Among the entries below, find the line with "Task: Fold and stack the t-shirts", then quote it and each following line up to and including the line with "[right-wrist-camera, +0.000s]", and nothing else.

● ● ● ● ● ● ●

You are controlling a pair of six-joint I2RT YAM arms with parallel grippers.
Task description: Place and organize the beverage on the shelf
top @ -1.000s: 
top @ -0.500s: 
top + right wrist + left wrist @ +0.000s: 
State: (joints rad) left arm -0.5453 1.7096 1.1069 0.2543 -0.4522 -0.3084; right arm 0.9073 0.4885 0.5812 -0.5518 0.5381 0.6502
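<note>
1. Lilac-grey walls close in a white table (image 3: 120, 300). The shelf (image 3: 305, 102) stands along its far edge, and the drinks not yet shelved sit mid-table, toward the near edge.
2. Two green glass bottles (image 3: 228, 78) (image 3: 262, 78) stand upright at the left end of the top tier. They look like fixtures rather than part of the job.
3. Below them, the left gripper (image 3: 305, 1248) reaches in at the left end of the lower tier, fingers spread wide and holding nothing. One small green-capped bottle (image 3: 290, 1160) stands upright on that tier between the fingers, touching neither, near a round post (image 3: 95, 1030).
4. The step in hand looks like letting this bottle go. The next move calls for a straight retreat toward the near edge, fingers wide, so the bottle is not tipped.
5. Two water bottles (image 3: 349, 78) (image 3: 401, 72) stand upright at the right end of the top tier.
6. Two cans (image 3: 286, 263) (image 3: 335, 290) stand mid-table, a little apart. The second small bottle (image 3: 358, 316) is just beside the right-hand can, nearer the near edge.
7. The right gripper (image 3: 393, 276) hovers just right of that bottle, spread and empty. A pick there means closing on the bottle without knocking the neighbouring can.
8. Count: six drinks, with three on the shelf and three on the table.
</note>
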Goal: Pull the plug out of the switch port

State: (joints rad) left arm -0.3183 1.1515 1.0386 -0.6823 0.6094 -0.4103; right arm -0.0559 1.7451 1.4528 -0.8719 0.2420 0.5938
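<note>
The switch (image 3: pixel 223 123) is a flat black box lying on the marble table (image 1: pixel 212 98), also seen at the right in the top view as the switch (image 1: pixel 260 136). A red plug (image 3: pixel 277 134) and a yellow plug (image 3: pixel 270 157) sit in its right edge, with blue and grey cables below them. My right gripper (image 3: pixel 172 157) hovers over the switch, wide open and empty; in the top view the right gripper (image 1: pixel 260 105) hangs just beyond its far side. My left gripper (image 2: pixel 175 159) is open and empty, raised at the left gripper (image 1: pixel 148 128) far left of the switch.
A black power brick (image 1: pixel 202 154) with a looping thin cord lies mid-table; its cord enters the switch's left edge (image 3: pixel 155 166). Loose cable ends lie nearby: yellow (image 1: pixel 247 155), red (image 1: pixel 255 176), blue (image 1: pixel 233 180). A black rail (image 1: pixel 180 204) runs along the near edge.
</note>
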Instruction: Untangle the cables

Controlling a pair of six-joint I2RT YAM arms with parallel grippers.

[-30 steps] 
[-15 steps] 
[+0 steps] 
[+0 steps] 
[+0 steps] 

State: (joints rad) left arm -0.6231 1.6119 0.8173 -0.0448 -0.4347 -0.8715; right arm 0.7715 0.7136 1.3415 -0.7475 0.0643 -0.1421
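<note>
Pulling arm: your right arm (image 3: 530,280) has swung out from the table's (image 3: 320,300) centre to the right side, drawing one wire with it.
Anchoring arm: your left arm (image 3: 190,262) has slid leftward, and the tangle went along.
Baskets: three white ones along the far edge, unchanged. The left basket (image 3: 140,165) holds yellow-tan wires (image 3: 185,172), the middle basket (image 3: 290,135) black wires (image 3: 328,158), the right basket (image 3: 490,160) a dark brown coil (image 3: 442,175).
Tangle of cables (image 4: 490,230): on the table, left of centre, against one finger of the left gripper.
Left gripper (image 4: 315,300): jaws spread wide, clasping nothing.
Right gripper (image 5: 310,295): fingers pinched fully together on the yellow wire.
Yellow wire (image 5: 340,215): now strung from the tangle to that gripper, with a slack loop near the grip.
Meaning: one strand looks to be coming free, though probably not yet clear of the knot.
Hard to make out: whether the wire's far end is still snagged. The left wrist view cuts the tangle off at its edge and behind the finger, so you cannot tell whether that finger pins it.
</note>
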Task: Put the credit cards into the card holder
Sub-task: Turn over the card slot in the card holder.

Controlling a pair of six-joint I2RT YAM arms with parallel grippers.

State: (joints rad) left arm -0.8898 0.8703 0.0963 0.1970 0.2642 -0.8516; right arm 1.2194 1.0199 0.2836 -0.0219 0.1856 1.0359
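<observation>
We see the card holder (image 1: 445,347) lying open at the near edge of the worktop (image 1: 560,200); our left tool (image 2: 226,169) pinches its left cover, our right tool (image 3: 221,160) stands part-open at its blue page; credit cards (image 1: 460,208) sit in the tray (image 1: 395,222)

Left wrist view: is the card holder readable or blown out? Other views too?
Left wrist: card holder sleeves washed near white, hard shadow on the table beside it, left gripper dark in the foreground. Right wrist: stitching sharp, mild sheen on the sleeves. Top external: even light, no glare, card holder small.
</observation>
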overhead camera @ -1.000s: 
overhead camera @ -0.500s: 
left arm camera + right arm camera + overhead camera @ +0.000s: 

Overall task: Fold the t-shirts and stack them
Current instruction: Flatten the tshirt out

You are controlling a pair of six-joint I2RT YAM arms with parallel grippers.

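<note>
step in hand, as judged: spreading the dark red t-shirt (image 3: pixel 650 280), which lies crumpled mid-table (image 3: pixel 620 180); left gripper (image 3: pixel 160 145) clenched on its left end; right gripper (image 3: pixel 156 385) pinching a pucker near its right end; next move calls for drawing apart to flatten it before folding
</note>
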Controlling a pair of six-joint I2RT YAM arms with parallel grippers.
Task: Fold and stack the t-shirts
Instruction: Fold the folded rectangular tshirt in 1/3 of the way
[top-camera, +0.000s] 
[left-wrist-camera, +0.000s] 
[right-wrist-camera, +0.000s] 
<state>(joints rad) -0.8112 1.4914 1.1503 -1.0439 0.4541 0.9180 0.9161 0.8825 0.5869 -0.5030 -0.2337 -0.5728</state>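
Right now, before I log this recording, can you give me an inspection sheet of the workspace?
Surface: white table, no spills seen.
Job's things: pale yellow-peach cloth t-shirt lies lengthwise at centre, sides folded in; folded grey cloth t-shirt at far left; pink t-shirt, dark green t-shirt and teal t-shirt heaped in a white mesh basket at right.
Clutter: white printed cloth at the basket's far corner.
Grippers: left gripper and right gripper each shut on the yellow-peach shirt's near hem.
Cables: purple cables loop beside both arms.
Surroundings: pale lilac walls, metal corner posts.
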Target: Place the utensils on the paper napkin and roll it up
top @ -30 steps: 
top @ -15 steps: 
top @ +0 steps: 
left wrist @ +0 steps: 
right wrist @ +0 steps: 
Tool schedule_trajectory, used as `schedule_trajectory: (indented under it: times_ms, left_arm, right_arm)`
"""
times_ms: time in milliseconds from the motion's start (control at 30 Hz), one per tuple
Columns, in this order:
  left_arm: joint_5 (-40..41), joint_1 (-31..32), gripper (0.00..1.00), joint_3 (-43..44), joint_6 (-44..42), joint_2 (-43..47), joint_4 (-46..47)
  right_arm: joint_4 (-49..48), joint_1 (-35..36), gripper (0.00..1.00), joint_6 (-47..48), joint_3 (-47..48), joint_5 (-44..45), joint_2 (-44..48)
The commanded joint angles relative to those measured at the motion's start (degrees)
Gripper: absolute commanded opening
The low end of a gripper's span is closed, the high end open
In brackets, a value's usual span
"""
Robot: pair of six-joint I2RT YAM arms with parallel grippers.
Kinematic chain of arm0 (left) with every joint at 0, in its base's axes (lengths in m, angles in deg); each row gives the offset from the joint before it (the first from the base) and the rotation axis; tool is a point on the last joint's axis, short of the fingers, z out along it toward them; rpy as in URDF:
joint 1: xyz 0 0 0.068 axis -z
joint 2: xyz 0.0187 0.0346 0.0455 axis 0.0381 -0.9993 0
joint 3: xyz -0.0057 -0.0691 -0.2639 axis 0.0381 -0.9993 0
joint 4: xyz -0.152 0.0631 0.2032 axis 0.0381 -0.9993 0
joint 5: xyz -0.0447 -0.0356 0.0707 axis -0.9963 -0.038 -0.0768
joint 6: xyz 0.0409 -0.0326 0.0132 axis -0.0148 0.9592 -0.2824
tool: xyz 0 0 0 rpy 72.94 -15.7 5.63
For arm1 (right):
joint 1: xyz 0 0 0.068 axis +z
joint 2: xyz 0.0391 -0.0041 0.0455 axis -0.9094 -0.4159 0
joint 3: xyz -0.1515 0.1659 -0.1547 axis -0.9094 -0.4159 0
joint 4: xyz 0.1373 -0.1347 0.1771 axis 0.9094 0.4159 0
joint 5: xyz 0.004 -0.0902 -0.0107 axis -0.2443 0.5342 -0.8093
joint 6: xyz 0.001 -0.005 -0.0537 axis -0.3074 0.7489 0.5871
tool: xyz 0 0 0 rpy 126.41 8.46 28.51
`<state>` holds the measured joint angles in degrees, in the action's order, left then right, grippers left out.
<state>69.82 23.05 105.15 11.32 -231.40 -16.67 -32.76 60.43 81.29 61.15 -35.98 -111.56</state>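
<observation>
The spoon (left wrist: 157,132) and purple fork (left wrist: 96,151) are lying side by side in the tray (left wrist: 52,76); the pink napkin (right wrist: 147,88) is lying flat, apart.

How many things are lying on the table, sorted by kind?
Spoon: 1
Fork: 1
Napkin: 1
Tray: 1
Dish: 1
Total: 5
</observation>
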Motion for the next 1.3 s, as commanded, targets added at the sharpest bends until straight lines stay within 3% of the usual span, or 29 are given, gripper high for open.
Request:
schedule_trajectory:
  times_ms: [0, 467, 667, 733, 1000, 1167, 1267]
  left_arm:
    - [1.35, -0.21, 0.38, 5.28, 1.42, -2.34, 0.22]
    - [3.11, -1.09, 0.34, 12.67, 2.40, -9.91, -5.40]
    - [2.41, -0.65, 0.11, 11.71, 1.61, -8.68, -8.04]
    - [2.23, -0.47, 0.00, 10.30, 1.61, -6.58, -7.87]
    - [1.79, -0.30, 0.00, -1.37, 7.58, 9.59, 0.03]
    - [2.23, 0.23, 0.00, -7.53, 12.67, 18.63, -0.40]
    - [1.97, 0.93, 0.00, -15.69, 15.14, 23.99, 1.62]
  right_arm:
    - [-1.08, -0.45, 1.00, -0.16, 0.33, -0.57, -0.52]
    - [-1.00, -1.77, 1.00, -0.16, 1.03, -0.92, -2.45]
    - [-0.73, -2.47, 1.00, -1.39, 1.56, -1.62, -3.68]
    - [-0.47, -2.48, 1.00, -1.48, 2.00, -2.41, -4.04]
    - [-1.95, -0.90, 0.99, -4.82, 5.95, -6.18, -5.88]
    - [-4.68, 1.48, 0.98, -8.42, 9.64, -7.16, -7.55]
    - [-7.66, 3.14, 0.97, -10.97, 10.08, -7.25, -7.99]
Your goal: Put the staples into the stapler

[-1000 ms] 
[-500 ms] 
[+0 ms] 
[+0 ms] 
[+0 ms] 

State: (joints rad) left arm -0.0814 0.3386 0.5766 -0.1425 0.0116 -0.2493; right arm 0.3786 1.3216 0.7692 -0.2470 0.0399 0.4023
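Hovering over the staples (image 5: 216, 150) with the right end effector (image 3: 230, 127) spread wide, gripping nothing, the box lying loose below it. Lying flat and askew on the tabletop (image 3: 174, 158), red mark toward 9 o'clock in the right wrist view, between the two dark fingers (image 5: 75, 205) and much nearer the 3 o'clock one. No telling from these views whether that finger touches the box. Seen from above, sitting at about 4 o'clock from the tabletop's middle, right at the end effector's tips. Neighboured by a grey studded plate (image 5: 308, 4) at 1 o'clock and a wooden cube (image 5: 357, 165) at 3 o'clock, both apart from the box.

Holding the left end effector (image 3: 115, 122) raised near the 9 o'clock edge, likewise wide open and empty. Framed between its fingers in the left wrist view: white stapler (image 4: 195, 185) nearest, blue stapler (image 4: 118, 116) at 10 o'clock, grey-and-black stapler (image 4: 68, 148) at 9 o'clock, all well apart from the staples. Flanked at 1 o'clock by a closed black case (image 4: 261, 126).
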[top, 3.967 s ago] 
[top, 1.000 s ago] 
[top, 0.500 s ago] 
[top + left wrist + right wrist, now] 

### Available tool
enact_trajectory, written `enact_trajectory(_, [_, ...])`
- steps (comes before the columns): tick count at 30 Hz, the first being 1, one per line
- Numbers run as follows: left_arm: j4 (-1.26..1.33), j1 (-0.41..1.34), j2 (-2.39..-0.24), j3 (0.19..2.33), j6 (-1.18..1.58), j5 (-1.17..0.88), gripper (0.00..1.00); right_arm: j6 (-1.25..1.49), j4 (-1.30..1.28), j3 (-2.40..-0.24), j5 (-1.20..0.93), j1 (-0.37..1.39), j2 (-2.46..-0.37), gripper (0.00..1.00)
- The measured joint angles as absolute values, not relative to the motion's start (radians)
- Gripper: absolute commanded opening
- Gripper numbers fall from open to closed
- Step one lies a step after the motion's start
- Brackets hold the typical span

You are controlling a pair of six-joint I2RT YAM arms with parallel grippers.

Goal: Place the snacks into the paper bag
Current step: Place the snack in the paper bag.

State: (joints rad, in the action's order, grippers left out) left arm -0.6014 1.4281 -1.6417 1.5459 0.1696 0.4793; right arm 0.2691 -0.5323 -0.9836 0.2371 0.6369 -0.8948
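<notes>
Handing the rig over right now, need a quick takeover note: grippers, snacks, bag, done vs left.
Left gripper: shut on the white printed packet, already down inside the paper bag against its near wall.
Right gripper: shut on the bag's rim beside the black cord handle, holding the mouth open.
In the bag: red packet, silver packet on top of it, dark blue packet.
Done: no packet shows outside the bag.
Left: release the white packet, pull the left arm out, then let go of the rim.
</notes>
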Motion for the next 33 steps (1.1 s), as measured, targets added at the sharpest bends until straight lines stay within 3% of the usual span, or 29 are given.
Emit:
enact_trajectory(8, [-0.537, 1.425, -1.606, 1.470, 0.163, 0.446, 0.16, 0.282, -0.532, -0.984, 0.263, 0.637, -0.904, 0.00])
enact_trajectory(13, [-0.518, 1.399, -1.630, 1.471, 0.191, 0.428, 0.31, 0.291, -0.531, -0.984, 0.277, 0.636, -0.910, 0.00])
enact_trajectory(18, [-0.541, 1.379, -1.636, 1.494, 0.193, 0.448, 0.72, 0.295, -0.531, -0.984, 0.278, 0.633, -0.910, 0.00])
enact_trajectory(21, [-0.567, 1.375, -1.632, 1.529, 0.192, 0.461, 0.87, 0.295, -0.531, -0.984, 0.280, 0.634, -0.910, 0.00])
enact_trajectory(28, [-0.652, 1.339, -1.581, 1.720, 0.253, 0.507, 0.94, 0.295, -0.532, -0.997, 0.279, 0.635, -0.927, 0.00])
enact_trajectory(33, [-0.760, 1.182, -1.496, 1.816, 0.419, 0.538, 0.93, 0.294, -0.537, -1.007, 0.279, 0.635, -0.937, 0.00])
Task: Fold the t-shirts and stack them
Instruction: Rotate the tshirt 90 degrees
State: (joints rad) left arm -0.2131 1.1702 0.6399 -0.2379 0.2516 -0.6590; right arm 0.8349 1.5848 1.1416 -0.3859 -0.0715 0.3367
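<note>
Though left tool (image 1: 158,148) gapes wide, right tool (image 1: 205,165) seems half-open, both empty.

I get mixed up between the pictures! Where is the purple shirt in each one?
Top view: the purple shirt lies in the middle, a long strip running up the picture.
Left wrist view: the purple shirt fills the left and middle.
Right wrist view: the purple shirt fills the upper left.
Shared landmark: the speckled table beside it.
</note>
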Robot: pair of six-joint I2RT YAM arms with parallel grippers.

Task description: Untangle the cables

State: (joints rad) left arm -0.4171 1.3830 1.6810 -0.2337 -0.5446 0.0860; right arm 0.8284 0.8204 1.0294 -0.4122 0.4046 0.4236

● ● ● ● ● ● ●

WORKED SOLUTION
Task: Fold and stack the t-shirts
Instruction: Fold the folded rectangular tshirt in 1/3 of the way
[top-camera, +0.000s] 
[left-wrist-camera, +0.000s] 
[right-wrist-camera, +0.000s] 

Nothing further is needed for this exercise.